> [EXERCISE DETAILS]: The data must be transcribed exactly, with no line missing.
---------- GIVEN DATA
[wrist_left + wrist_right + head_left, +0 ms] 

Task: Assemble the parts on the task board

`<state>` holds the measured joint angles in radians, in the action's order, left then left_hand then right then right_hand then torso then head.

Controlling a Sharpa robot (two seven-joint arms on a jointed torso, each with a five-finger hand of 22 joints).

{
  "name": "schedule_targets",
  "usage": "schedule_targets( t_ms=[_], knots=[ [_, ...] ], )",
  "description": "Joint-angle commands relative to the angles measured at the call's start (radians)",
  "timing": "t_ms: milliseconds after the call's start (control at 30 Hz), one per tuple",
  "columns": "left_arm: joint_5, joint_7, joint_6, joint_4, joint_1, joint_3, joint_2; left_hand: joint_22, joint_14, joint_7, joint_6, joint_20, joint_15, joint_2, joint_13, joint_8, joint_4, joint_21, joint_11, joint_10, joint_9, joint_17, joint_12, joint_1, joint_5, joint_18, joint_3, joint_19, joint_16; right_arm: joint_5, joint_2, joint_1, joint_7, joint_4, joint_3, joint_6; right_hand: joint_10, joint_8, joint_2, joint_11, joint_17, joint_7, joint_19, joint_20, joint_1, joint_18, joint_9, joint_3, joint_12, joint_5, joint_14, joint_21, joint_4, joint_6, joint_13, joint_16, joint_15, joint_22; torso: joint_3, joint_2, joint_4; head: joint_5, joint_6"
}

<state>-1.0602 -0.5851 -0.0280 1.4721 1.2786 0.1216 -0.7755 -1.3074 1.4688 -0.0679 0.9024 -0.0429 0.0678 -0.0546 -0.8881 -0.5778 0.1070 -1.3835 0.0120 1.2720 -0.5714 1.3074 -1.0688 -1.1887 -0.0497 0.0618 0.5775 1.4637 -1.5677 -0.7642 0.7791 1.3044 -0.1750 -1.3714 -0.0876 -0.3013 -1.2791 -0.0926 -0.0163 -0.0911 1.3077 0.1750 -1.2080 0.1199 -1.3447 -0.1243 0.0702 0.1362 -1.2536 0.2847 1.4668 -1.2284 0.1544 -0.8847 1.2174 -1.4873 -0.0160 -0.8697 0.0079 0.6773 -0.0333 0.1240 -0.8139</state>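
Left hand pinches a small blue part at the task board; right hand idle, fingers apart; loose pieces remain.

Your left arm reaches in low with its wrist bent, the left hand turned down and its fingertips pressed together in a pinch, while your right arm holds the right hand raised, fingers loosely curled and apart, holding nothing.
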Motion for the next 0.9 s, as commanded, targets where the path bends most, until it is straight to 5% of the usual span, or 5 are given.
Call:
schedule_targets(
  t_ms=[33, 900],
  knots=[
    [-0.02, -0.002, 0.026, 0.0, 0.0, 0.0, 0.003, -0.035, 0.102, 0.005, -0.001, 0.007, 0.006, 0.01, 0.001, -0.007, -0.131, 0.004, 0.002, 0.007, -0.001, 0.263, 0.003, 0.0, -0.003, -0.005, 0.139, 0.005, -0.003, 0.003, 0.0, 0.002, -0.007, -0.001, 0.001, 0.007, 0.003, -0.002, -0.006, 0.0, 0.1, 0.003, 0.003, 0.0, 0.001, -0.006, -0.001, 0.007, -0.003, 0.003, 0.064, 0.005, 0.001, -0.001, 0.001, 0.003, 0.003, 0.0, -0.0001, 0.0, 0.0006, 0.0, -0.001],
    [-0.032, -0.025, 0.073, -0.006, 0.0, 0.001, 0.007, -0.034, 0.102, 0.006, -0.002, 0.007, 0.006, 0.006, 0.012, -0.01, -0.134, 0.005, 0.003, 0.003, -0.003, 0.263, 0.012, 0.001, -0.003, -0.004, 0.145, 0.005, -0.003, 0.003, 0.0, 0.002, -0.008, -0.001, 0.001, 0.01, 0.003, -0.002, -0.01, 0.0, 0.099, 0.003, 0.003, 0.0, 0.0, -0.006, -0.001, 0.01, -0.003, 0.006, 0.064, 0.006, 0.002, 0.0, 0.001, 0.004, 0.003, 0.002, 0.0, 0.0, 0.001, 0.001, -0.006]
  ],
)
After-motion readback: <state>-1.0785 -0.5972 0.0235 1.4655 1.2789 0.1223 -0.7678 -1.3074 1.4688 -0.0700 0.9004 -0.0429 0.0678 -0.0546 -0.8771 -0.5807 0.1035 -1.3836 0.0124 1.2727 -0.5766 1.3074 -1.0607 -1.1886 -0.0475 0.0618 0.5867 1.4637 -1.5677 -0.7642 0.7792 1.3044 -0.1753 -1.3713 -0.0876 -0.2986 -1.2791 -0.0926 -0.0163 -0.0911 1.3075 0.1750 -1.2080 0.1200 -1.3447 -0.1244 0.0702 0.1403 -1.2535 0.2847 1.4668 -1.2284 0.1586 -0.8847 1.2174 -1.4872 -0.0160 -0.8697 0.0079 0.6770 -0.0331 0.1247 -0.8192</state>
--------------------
> [EXERCISE RESPONSE]:
[wrist_left + wrist_right + head_left, +0 ms] 

Task: Assemble the parts on the task board

`<state>` holds the measured joint angles in radians, in the action's order, left then left_hand then right then right_hand then torso then head.

Controlling a Sharpa robot (two seven-joint arms on a jointed torso, each with a five-finger hand of 22 joints).

{
  "name": "schedule_targets",
  "usage": "schedule_targets( t_ms=[_], knots=[ [_, ...] ], )",
  "description": "Joint-angle commands relative to the angles measured at the call's start (radians)",
  "timing": "t_ms: milliseconds after the call's start (control at 30 Hz), one per tuple",
  "columns": "left_arm: joint_5, joint_7, joint_6, joint_4, joint_1, joint_3, joint_2; left_hand: joint_22, joint_14, joint_7, joint_6, joint_20, joint_15, joint_2, joint_13, joint_8, joint_4, joint_21, joint_11, joint_10, joint_9, joint_17, joint_12, joint_1, joint_5, joint_18, joint_3, joint_19, joint_16; right_arm: joint_5, joint_2, joint_1, joint_7, joint_4, joint_3, joint_6; right_hand: joint_10, joint_8, joint_2, joint_11, joint_17, joint_7, joint_19, joint_20, joint_1, joint_18, joint_9, joint_3, joint_12, joint_5, joint_14, joint_21, joint_4, joint_6, joint_13, joint_16, joint_15, joint_22; torso: joint_3, joint_2, joint_4; head: joint_5, joint_6"
}

<state>-1.0602 -0.5851 -0.0280 1.4721 1.2786 0.1216 -0.7755 -1.3074 1.4688 -0.0679 0.9024 -0.0429 0.0678 -0.0546 -0.8881 -0.5778 0.1070 -1.3835 0.0120 1.2720 -0.5714 1.3074 -1.0688 -1.1887 -0.0497 0.0618 0.5775 1.4637 -1.5677 -0.7642 0.7791 1.3044 -0.1750 -1.3714 -0.0876 -0.3013 -1.2791 -0.0926 -0.0163 -0.0911 1.3077 0.1750 -1.2080 0.1199 -1.3447 -0.1243 0.0702 0.1362 -1.2536 0.2847 1.4668 -1.2284 0.1544 -0.8847 1.2174 -1.4873 -0.0160 -0.8697 0.0079 0.6773 -0.0333 0.1240 -0.8139</state>
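Left hand pinches a small blue part at the task board; right hand idle, fingers apart; loose pieces remain.

Your left arm reaches in low with its wrist bent, the left hand turned down and its fingertips pressed together in a pinch, while your right arm holds the right hand raised, fingers loosely curled and apart, holding nothing.
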Motion for the next 0.9 s, as commanded, targets where the path bends most, until it is straight to 5% of the usual span, or 5 are given.
Call:
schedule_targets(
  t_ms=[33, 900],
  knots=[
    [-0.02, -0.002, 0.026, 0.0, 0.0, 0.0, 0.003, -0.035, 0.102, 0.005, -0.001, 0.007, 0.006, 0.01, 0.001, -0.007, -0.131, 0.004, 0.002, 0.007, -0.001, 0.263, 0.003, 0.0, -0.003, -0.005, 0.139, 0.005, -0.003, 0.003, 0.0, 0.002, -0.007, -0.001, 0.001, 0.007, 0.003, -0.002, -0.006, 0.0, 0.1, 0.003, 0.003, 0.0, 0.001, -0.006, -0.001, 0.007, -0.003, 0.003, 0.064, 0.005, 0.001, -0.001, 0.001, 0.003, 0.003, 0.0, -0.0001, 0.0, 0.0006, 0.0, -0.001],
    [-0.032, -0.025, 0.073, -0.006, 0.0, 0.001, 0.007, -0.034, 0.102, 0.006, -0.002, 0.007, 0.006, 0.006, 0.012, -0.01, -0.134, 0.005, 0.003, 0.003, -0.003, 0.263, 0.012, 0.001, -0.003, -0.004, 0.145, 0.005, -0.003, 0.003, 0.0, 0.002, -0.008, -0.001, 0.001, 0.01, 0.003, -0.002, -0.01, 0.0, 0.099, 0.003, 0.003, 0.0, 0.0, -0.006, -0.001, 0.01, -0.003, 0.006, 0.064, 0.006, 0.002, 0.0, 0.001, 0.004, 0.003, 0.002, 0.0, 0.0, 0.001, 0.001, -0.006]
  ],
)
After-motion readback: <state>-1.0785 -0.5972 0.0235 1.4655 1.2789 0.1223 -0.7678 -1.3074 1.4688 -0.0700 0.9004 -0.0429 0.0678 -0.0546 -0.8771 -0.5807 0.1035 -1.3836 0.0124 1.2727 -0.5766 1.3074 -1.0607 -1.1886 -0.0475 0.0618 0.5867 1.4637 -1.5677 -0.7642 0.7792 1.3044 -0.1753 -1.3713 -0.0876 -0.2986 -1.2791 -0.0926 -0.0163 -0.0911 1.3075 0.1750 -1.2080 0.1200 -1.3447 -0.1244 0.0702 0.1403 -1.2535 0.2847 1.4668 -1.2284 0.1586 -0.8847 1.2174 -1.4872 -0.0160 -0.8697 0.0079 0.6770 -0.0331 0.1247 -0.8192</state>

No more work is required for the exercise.